Project research challenges
- Wide range of cell lines, cell substrates, microscopes, and their settings makes it difficult to develop a generic solution.
- Inconsistent reference data degrades the accuracy of the machine learning methods.
To have confidence in the knowledge gleaned from data, it is essential to verify the quality of the data sources and to have a means of quantifying the potential uncertainties due to the quality of data for making critical, intelligent decisions. In computational biology, two areas where data quality is significant are quality of measured images and quality of the corresponding reference data (e.g., manual segmentations or cell colony labels).
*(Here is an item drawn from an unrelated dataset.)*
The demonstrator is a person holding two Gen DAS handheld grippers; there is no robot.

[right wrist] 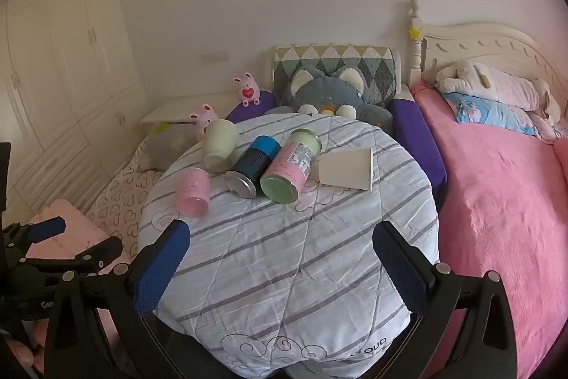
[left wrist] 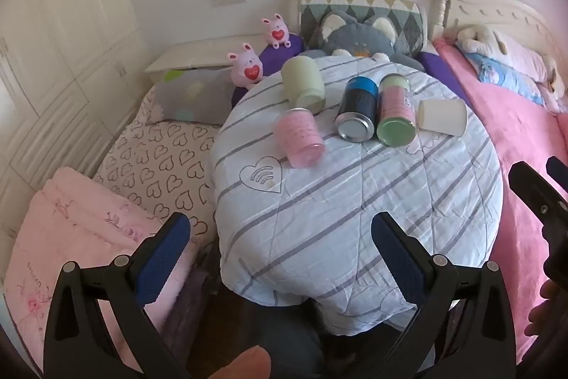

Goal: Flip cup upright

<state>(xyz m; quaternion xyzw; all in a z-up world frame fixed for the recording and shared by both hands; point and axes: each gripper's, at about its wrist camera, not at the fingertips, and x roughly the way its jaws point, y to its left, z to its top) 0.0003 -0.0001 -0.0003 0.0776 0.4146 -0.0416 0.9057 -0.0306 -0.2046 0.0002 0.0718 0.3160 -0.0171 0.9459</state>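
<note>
Lying on its side on a quilt-draped table (left wrist: 355, 201), a white paper cup (left wrist: 442, 116) is waiting at the right end of a row of toppled containers. Both grippers are hanging back at the near edge, well short of it. The left gripper (left wrist: 280, 258) is showing its jaws spread wide and holding nothing; the right gripper (right wrist: 280, 269) is likewise released and empty.

Seen from the right gripper, the cup (right wrist: 346, 171) is sitting well ahead of the jaws and slightly toward the right finger. Seen from the left gripper, it is lying far ahead and beyond the right finger. It is resting just beside a green-capped can (right wrist: 291, 171), though whether the two are touching cannot be told.

The cup's long axis is running roughly crosswise to the jaws. Its wider end, presumably the mouth, is pointing right, and its narrower base is pointing left toward the can. The opening itself is not clearly showing in either view.

The cup is looking thin-walled and very light, so it is likely to crush under a hard squeeze and to roll or skid on the soft quilt if nudged. A gentle pinch across the wall near the stiffer rim, or across the mid-body, appears the safest hold for tipping it onto its base. The right gripper seems better placed for that.

A pink can (left wrist: 300, 137), a blue-and-black can (left wrist: 356, 114) and a pale green tumbler (left wrist: 303, 84) are lying further left.
</note>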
The objective of the data quality component in the CS-Bio-Met project is to collect and develop a repository of image quality descriptors and analyze their sensitivity in improving data quality upstream (microscope conditions, sample preparation) and downstream (recommending segmentation methods, predicting segmentation accuracy). Developing automated methods to assess image quality improves quality of the biological analysis. Automated image analysis ensures objectivity of the results. However the quality of the image directly affects the accuracy of the image analysis (segmentation) and has been proven to impact the accuracy of the research findings such as drug effectiveness and optimal dosage. This is true especially in applications such as the High Content Screening (HCS). HCS is an automated microscopy technique enabling the evaluation of spatial and temporal effects on cells for drug discovery and other applications. In addition to the quality of measured images, inconsistent reference labels that correspond to the measured images can degrade the ability to derive biologically meaningful classes or clusters. Inconsistent labels imply that the experts did not agree when determining the reference label, and hence, it is difficult to create rules for classification or clustering. The project aims at understanding the impact of reference data quality on clustering and classification uncertainty.